Saturday, March 22, 2008

I feel bad that I prefer Dexter

Sara over at Orcinius has a marvellous post that makes me almost miss regular TV and its pieties. Did you know that Canadian TV has a new series called "Little Mosque on the Prarie?" OK, don't bother to read anything else I write here because I'm an addict. Just click on the link and watch the first episode. She argues convincingly that popular TV and popular culture generally has an important creative role to play in enabling disparate communities to imagine their commonalities and to transcend even age old divisions. Her example is one an extremely popular greek version of Bridget Loves Bernie, or Bridget Loves Bernie before the marriage and with knives:

The Borders of Love was a Romeo-and-Juliet tale of Nazli, a beautiful young Turkish woman, who falls in love with Niko, a dashing Greek man. ..

Nazli's part of the story was scripted in Turkish, with Greek subtitles supplied. Niko's friends and family all spoke Greek, with Turkish subtitles supplied. And the show was shown -- and became a massive hit -- in both countries. Young Greek men snapped up posters of the elegant Nazli; Turkish girls swooned over handsome Niko.

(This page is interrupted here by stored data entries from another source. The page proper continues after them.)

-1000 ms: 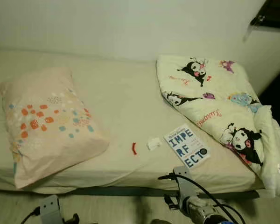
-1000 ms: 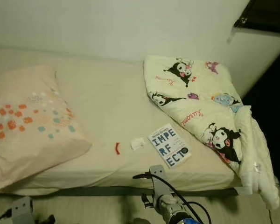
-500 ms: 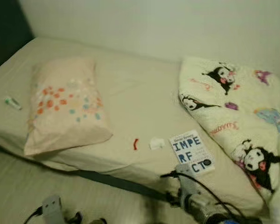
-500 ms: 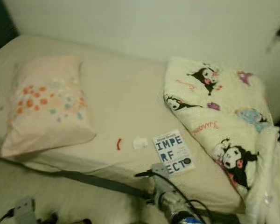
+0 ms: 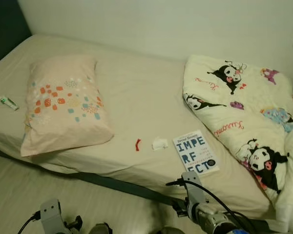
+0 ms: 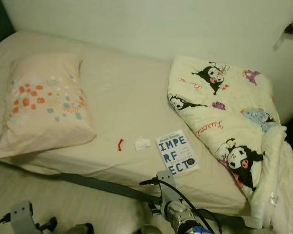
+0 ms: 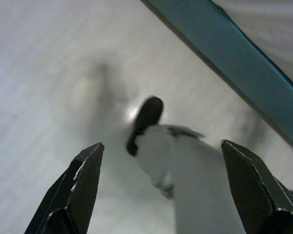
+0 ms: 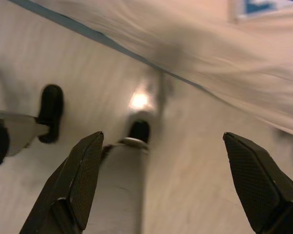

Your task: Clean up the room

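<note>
**Cream bed with small litter near its front edge**

Cream sheet covers the bed [image 5: 136, 92], which runs back to a pale wall. Taking the book [image 5: 195, 152] as the landmark: it lies flat close to the bed's front edge, cover up. Just beside it, toward the pillow, sits a small white scrap [image 5: 159, 144], and beyond that a short red piece [image 5: 137, 144]; what either is cannot be made out. The pillow [image 5: 63, 109] lies well apart from the book, with a small tube [image 5: 8, 103] past its far side. On the book's other side a cartoon-printed quilt [image 5: 244, 117] is bunched up and spills over the bed's corner, its end cut off by the frame. Bare sheet lies open between pillow and book.

Below the book, over pale floor, hang both arms. The left gripper [image 7: 161, 195] has its fingers spread wide; the right gripper [image 8: 166, 185] likewise stands apart, holding nothing. Both wrist views are blurred.
</note>
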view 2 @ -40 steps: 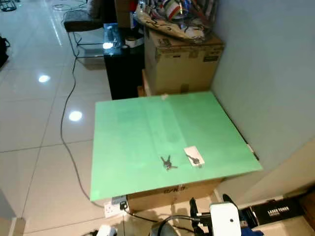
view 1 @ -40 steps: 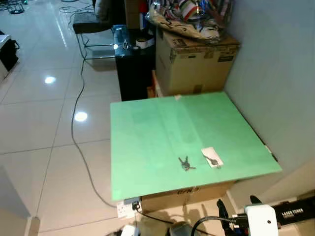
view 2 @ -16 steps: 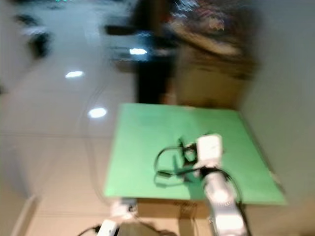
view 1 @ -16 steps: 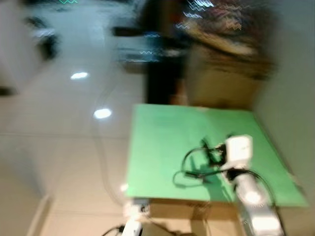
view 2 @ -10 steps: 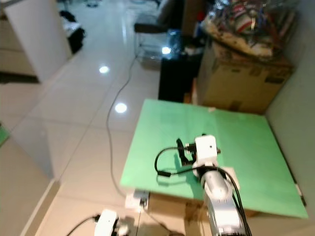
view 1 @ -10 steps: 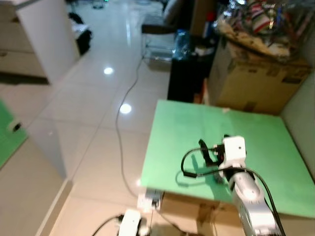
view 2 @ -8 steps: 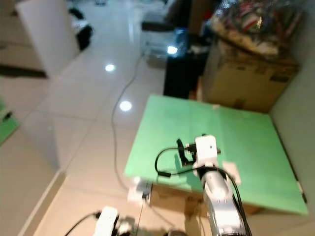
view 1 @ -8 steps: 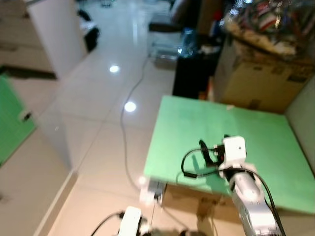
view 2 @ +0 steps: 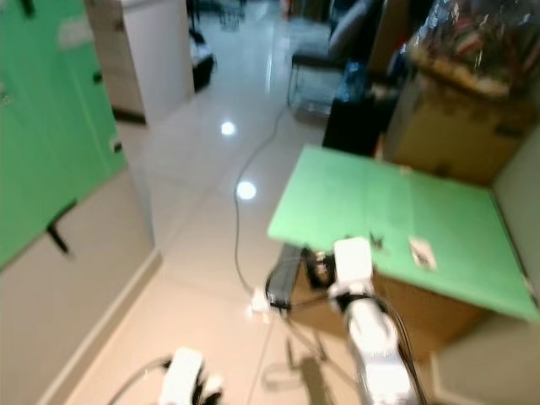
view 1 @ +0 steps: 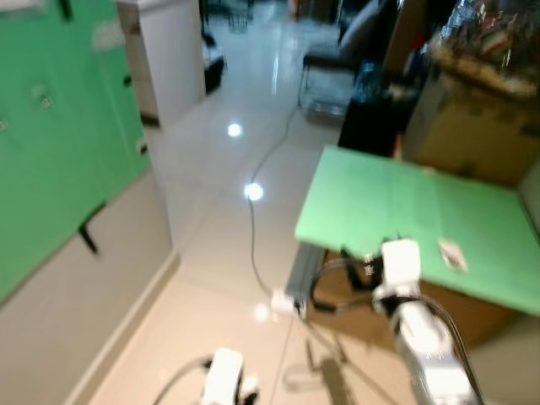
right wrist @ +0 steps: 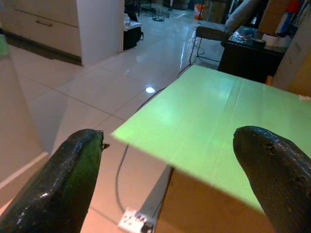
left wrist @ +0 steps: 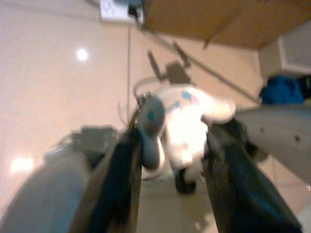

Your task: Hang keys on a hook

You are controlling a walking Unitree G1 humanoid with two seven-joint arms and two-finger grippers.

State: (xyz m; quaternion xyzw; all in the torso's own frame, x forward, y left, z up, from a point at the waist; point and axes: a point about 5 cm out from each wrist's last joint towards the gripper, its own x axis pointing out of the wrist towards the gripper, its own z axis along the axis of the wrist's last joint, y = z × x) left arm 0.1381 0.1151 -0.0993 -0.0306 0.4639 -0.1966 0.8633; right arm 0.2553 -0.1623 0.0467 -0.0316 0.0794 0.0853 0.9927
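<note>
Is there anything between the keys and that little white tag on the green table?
No. In the right eye view the keys and the white tag lie apart on the green table, with bare tabletop between them, though the picture is slightly blurred.

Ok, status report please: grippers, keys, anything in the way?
Right gripper open, empty, by the green table edge. Left gripper open, low over floor. Keys on table near white card, not picked up. Cable on floor.

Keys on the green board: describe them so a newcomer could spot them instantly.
Start at the flat green board lying on the brown cardboard box. Near its front edge lies a white card; the keys are the small dark bunch just left of it.
</note>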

But the show caused a shift that went much deeper than that. As Greeks and Turks found themselves rooting for the young couple to make it through (which they did: their wedding show was a landmark TV event on both sides of the Bosporus), many of them began to question the thousands of years of mutual animosity that, in most cases, had become nothing more than a reflexive habit. People from both countries began seeking each other out and having civil conversations (often with their fondness for the show as the opening piece of common ground). New trade initiatives were launched; the amount of business between the two countries soared. Greeks and Turks on the street realized they had more in common than baklava and belly dancing; that, as neighbors, they were stuck with each other -- and that might not, in the end, be an awful thing. If Nazli and Niko could make it work in the face of their crazy families, they decided, maybe the rest of them could give it a try, too.

I think what is so shocking about Obama's speech to the far right is the way it asks us to transcend racial division culturally, socially, and politically through a recognition that its already happened biologically and historically anyway. What is that speech but the speech of Niko and Nazli's kid? But its received pettishly and fearfully by the right wing because without ressentiment they've pretty much got nothing. Look at Peggy Noonan's response to it. (Oh, come on! Click the link! Do you really think I'd send you to the WSJ? Of course I linked to Roy's brilliant "Pros before Hos" post on la Noonan' "rancid racial gambit"). But all joking aside I think what strikes me as so sad about all the Peggy Noonan "they forced busing on us" crap is how our real commonalities and histories are obscured while our frightening social differences and struggles are heightened--and in whose interest? As Doghouse Riley said of the anti busing white flight crowd (or the Louise Day Hicks memorial citizen's civility corps):(over at Bats Left, Throws Right):

They want to feel safe, they want to feel their children are safe, they want them to receive a quality education. These things are understandable. What isn't is why they'd just as soon Those Others die poor, and stupid, and somewhere else.



Can great, sympathetic, comedy TV help us overcome this faux racial memory of white oppression? Sigh. Probably not. And that's why I'm still watching Dexter. Because I'm way more likely to need to feel sympathetic to a serial killer than to the other raced guy sitting next to me on the subway. Certainly in Bush's world the numbers are on the serial killer's side.